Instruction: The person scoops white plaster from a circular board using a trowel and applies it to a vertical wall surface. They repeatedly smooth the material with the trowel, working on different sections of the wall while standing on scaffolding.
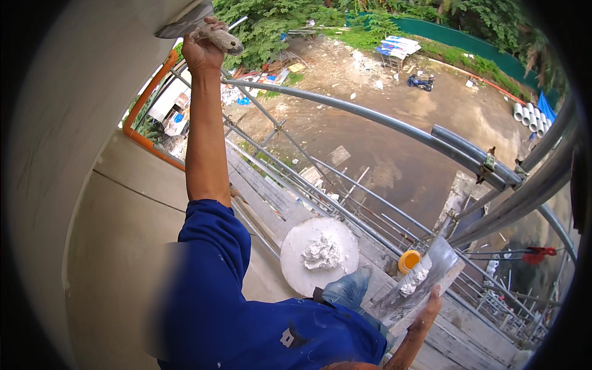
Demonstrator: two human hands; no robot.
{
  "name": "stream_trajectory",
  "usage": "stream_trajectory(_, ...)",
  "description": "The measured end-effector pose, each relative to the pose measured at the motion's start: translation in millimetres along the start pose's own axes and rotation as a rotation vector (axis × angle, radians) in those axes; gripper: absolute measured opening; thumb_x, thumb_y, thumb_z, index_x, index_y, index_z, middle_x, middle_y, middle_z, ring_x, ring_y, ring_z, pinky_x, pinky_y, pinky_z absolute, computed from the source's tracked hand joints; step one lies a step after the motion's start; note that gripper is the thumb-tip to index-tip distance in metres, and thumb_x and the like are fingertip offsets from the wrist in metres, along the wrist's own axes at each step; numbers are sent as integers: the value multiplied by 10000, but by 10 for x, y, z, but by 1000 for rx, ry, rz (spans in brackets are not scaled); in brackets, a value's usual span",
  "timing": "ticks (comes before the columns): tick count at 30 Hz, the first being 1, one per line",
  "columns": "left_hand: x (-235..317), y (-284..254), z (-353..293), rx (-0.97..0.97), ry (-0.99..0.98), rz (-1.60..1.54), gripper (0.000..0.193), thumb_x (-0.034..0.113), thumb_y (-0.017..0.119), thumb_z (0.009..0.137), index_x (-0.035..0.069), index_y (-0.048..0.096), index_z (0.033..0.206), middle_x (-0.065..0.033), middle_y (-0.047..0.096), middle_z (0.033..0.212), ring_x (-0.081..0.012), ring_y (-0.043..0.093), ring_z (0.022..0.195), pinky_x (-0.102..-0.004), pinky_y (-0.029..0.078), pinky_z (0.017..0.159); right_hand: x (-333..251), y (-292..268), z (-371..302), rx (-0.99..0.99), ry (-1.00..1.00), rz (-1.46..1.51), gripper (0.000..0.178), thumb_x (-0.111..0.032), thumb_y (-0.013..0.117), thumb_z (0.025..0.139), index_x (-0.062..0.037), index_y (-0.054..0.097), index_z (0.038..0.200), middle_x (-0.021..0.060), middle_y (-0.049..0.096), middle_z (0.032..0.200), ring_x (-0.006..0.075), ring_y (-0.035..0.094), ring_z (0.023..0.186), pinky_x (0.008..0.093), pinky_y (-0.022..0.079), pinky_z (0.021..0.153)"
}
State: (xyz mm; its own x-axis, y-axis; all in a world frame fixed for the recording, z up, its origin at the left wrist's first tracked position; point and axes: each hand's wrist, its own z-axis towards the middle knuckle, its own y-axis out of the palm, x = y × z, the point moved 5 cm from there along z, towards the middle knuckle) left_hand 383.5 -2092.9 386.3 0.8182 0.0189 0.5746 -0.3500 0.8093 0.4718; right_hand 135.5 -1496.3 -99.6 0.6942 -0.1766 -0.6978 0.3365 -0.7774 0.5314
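Scaffold rails edge a curved plastered wall above muddy ground.

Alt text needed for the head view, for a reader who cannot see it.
Seen from above on scaffolding, a person in a blue shirt presses a plaster-caked metal trowel against a pale curved wall with the raised left hand. The right hand holds a flat metal plastering blade carrying white putty, beside a round white board of putty.

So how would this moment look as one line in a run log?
left hand: trowel pressed on wall | right hand: holds steel hawk with plaster | round plaster board on scaffold
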Motion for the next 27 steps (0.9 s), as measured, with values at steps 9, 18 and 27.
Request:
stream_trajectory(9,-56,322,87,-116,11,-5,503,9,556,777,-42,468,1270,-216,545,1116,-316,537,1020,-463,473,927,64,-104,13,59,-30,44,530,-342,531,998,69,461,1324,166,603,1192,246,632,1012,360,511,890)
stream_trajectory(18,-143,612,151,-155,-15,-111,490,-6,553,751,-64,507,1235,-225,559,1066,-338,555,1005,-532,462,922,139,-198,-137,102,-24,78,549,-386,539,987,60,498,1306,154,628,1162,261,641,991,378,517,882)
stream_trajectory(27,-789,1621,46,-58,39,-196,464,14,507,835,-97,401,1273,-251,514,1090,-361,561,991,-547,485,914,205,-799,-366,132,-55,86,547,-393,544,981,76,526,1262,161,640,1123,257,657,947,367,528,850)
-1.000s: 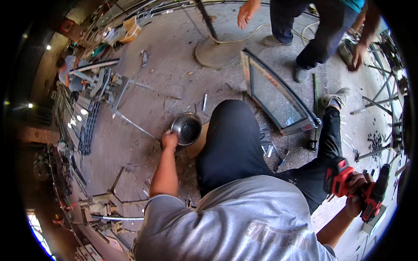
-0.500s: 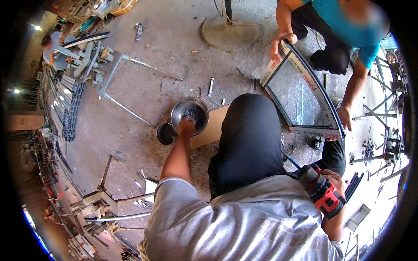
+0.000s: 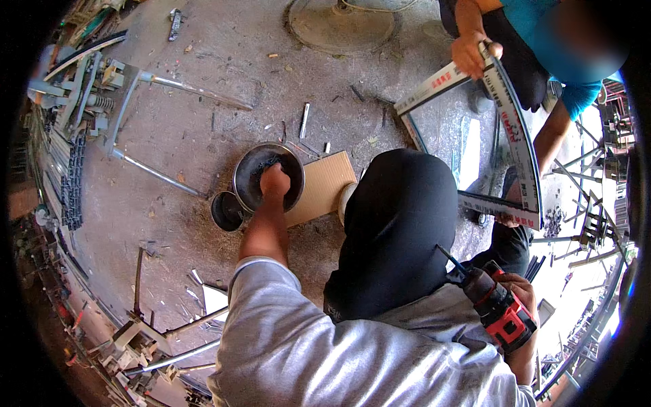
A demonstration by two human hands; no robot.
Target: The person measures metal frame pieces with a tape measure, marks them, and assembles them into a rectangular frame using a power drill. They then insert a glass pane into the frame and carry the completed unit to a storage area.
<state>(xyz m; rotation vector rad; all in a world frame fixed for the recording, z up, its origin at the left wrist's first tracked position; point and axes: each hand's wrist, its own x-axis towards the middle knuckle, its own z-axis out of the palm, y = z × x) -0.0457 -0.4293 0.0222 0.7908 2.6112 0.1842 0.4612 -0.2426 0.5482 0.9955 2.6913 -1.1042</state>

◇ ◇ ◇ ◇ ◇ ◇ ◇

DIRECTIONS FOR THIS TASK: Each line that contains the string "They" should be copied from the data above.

TASK SOLUTION:
Instruction: The person scoops white plaster from a circular board using a trowel and applies it to a vertical wall surface. They repeatedly smooth the material with the trowel, working on different sections of the wall while standing on scaffolding.
Target: The person measures metal frame pieces with a tape measure, marks them, and assembles them into a rectangular frame using a power drill. They then insert a glass pane into the frame and carry the completed unit to a storage area.

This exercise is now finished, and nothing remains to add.